Alaska LNG achieves cost reductions: Companies

The Alaska LNG Project is making progress in cost-reductions as preliminary engineering nears completion, managers of a joint industry-state consortium told state legislators in recent briefings. Wednesday. Estimates made earlier were for costs to range from $45 billion to $65 billion, but changes in the project made in preliminary Front-End Engineering and Design have lowered the cost to about $45 billion, industry members of the Alaska LNG Groups told lawmakers. The state of Alaska will take over the project at the end of 2016. Ongoing management will be by the Alaska Gasline Development Corp., the state-owned gas corporation. Alaska LNG involves an 800-mile, 48-inch pipeline built from the North Slope to a large natural gas liquefaction plant in southern Alaska and a large gas treatment plant on the slope needed mainly to remove the 12.5 percent carbon dioxide that is in Prudhoe Bay field gas, Butt said. About 35 trillion cubic feet of gas reserves have been identified on the slope to support the pipeline and LNG project.So far about $600 million has been spent in the “pre-FEED” on Alaska LNG along with $150 million spent earlier in “concept” development by North Slope producers BP, ConocoPhillips, ExxonMobil and the state of Alaska, who are partners in the project. Significant cost reductions have been achieved in the project by reducing the need for specialized steel for the 42-inch pipeline in Interior Alaska, where there are unstable permafrost soils, and in the amount of steel fabrication overall. A thorough technical investigation and consultations with federal pipeline safety officials wlll now allow the project to use conventional thick-walled steel for about 300 miles of pipe in the state’s interior rather highly specialized, and costly, pipe designed to handle the movement of soils in unstable permafrost, Butt told a joint hearing of the state House and Senate Resources committees in Anchorage.

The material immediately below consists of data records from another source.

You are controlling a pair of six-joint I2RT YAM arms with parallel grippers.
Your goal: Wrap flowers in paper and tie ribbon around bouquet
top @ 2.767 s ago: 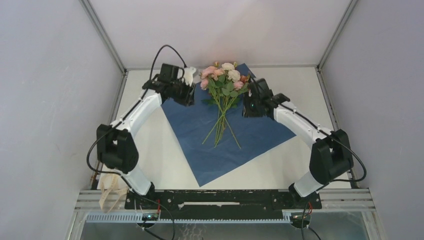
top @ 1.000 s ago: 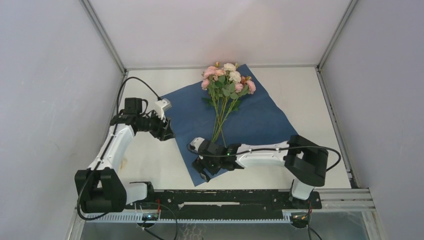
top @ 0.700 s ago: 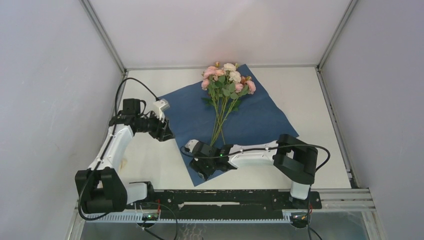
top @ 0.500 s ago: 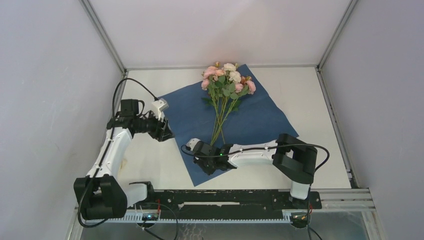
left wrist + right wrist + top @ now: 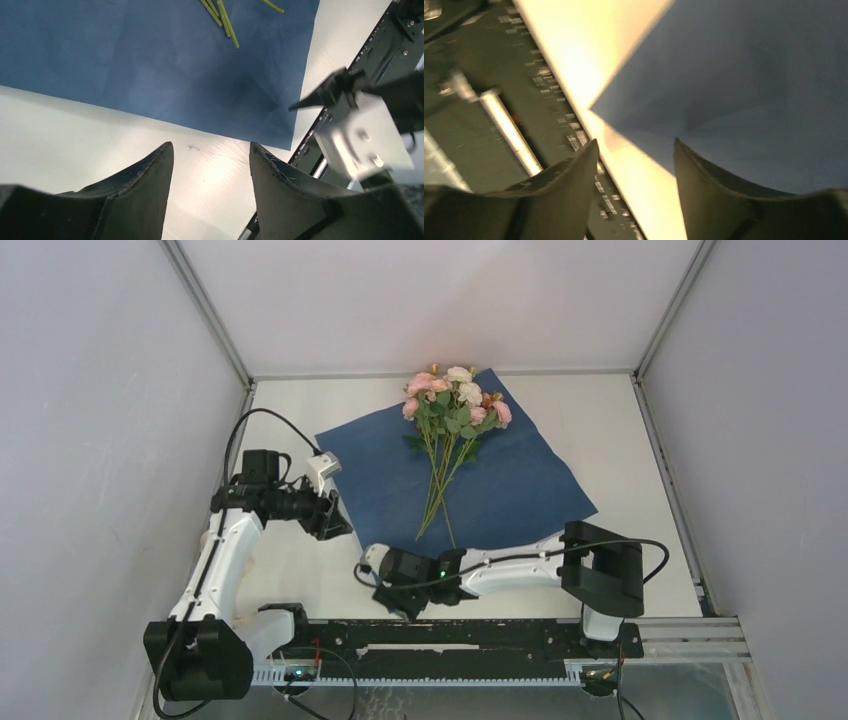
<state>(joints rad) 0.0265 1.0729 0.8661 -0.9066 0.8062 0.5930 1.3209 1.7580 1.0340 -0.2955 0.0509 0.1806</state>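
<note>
- While the left gripper (image 5: 335,523) hangs just beside the left edge of the large thin sheet of blue paper (image 5: 500,490), its 2 dark fingers (image 5: 150,170) stand parted over bare board with nothing between them. Closing there would, I judge, catch only air and miss the sheet's edge.
- At the paper's near corner the right gripper (image 5: 395,600) is likewise spread and holds nothing. Its wrist view, blurred, shows the blue corner just beyond the fingertips.
- A thin corner lying flat gives little to bite on, so a pinch could slip off, or crease and tear it.
- If that corner is dragged rather than lifted, the whole sheet may slide and carry its load askew.
- On the sheet lies the bunch of small pink, peach and cream roses with thin green stems (image 5: 455,405), heads at the far corner and stem ends near the middle. Nothing pins it, so a fold coming over could roll it or fan the stems apart.
- I cannot find the narrow cream ribbon in any of the 3 views, so the tying step has nothing ready to hand.
- Underneath is a smooth white table (image 5: 620,420), which looks likely to let paper slip.
- Along its near edge runs a black mounting rail (image 5: 450,635), just beside the paper's corner, and low right fingers could strike it.
- Plain grey wall panels (image 5: 100,440) close the left, back and right, with aluminium posts at the corners.
</note>
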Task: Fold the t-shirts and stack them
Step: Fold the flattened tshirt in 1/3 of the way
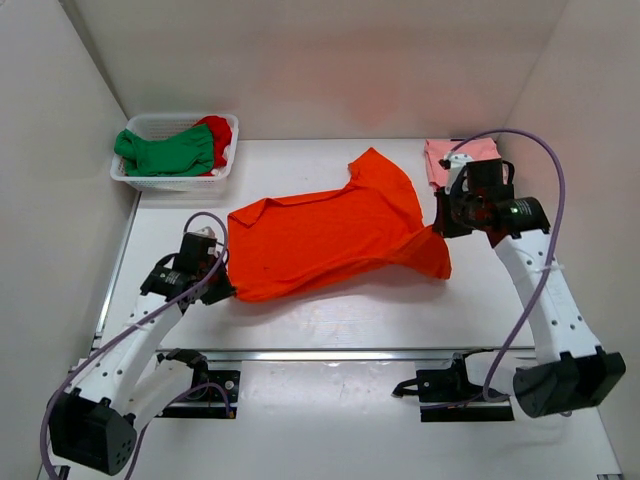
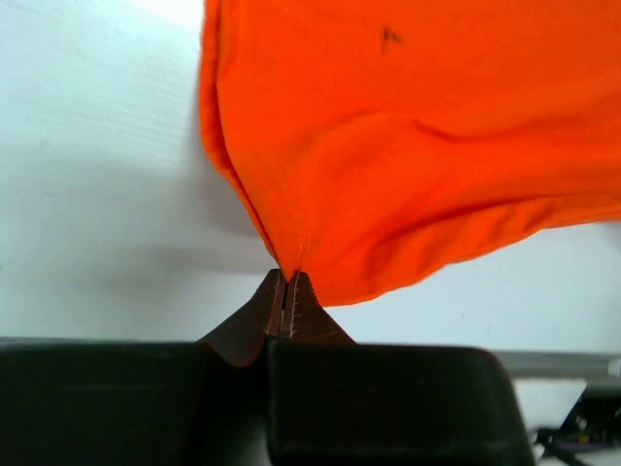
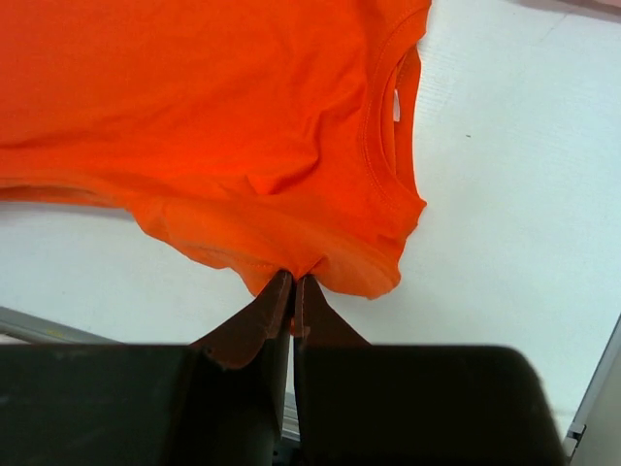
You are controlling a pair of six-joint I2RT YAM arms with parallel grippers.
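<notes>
The bright orange t-shirt (image 1: pixel 330 235) is stretched across the middle of the table between my two grippers. My left gripper (image 1: pixel 222 288) is shut on its near left corner; the left wrist view shows the cloth (image 2: pixel 408 146) pinched at the fingertips (image 2: pixel 301 291). My right gripper (image 1: pixel 440 222) is shut on its right edge near the collar; the right wrist view shows the shirt (image 3: pixel 213 126) pinched there. The pale salmon pink t-shirt (image 1: pixel 440 158) lies at the back right, partly behind the right arm. The green t-shirt (image 1: pixel 165 152) and the red t-shirt (image 1: pixel 218 132) lie in the basket.
A white plastic basket (image 1: pixel 135 178) stands at the back left corner. White walls close in the table on the left, back and right. A metal rail (image 1: pixel 330 354) runs across the near edge in front of the arm bases.
</notes>
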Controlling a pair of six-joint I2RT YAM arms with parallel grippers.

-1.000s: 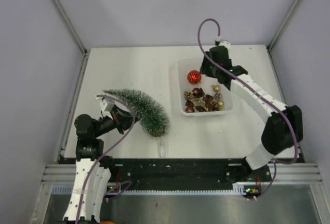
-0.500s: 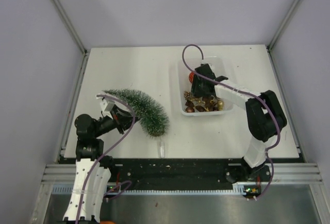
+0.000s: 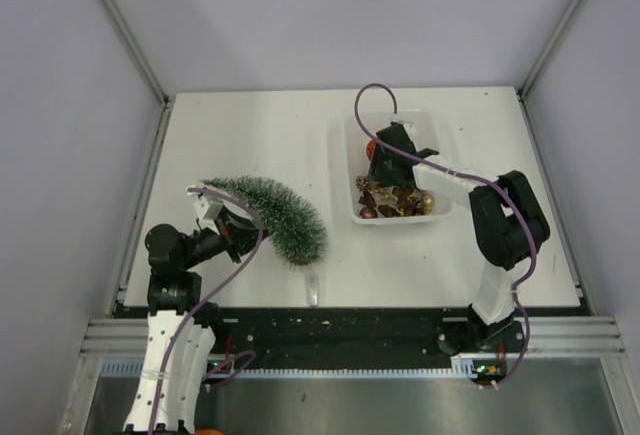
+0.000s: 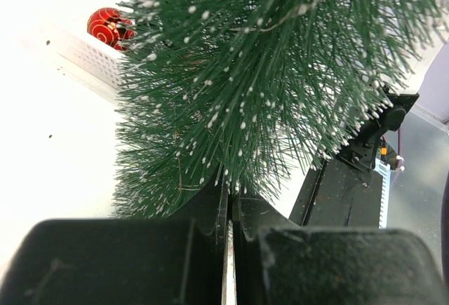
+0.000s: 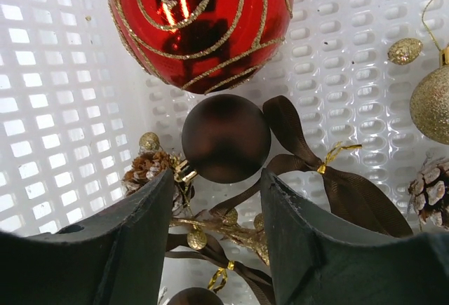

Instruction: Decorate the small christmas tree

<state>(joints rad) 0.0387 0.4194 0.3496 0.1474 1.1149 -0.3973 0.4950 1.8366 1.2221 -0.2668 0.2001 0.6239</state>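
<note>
1. The small christmas tree [image 3: 280, 217] is at the near left of the worktop [image 3: 250, 135], tilted over. Its tip points far-left and its wide end points toward the near edge.
2. The left end effector [image 4: 229, 196] has its jaws pressed together on the lower bristles of the tree. Judging by the tilt, it is propping the tree up rather than letting it stand on its own.
3. No ornament shows among the bristles in either the top view or the left wrist view, so I judge the decorating proper has not begun.
4. All the ornaments lie in the white basket [image 3: 347, 170] on the right side of the worktop, well apart from the tree.
5. The right end effector [image 5: 217, 179] is down inside the basket, about half open and holding nothing.
6. A matt brown bauble [image 5: 226, 137] sits just beyond its fingertips, in line with the gap between them. The large red bauble [image 5: 200, 24] with gold swirls touches it on the far side.
7. A brown ribbon bow [image 5: 316, 168], a gold bauble [image 5: 435, 105] and a pine cone [image 5: 431, 186] lie to the right.
8. What is left is nearly all of the task: closing on a first ornament, carrying it left to the tree, fixing it in the bristles, and repeating for the others.
</note>
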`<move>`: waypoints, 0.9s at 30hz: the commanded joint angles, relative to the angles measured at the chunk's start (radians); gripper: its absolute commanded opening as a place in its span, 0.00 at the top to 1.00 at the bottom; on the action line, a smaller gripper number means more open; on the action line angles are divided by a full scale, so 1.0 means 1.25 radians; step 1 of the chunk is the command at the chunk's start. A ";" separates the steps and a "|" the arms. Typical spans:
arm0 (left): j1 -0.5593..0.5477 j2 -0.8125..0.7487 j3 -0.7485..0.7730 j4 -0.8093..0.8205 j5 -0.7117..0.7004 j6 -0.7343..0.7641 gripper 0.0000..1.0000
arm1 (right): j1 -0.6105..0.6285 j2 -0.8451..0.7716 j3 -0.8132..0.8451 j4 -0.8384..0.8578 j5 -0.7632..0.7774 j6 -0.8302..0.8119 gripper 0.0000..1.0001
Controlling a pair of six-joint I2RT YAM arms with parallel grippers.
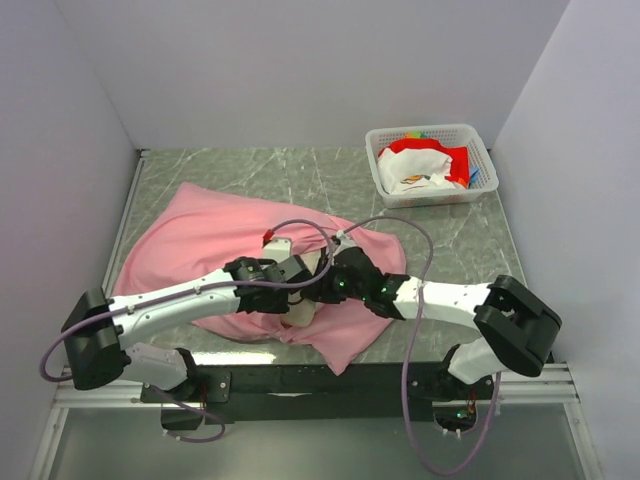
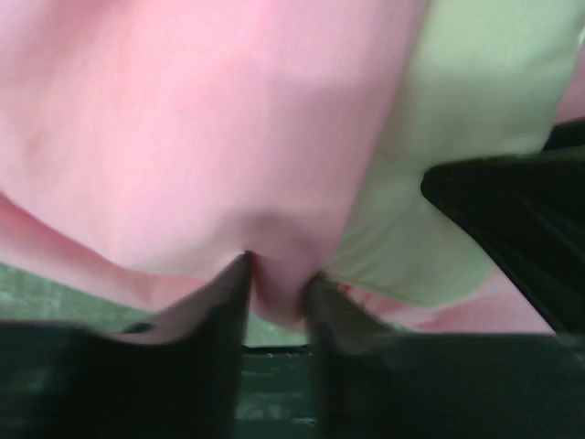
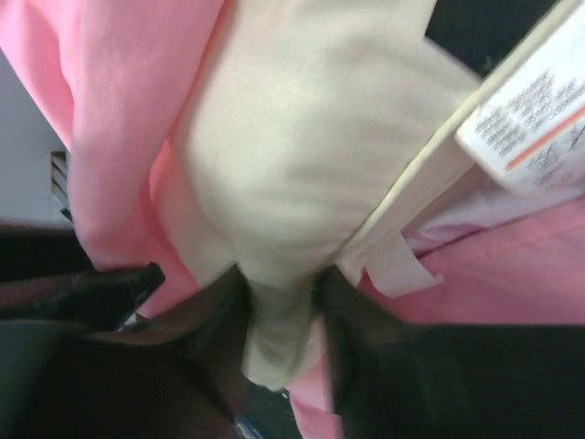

In overall fabrication needs the project has achieved a 45 percent reduction of tonnage compared with what was forecast initially, Butt said. The savings amount to about 40,000 tons less in modules and equipment needed, he said. Company officials also said that refinements in design would allow the project to partly start up while construction of a large gas treatment plant on the North Slope and a gas liquefaction plant on the Kenai Peninsula, at the southern end, are still being completed. That will improve the project economics, he told the legislators.